Marcel Dugas

Writer

  • Born: September 3, 1883
  • Birthplace: Saint-Jacques-de-L'Achigan, Quebec, Canada
  • Died: January 7, 1947
  • Place of death: Quebec, Canada

Biography

Poet and essayist Marcel Dugas was born in 1883 in Saint- Jacques-de-L’Achigan, Montcalm, Canada. He attended Séminaire de Joliette and Collège de l’Assomption, where he earned his baccalaureate in 1906. He eventually ventured to Laval University law school, where he first started writing as a hobby. Starting in 1910 he studied at the Sorbonne in Paris after an unexpected move to the European continent. He published extensively in the journals L’Action, Le Pays, and Le Nigog. Dugas wrote La Littérature canadienne in 1929, and in 1934 he published Un Romantique canadien: Louis Fréchette, 1839-1908, an authoritative study of poet Louis Fréchette.

Dugas was a very conflicted literary figure who criticized Quebec literature as a staunch proponent of Modernism but who also wrote poetry in the old fashion rather than the new.
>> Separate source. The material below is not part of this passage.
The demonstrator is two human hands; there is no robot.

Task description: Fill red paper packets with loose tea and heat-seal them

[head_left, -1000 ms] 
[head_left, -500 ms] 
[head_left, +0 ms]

His legacy is quite murky because he also divided his career between Canada and France and left behind no large unified work in either locale. However, later in life, especially after he returned to Quebec in the wake of Germany’s conquest of France in the early 1940’s, Dugas did manage to put forth modernist poetry and prose that has been highly regarded by some literary critics for its inclusion of Romantic themes. Dugas died in 1947 in Quebec at the age of sixty-three.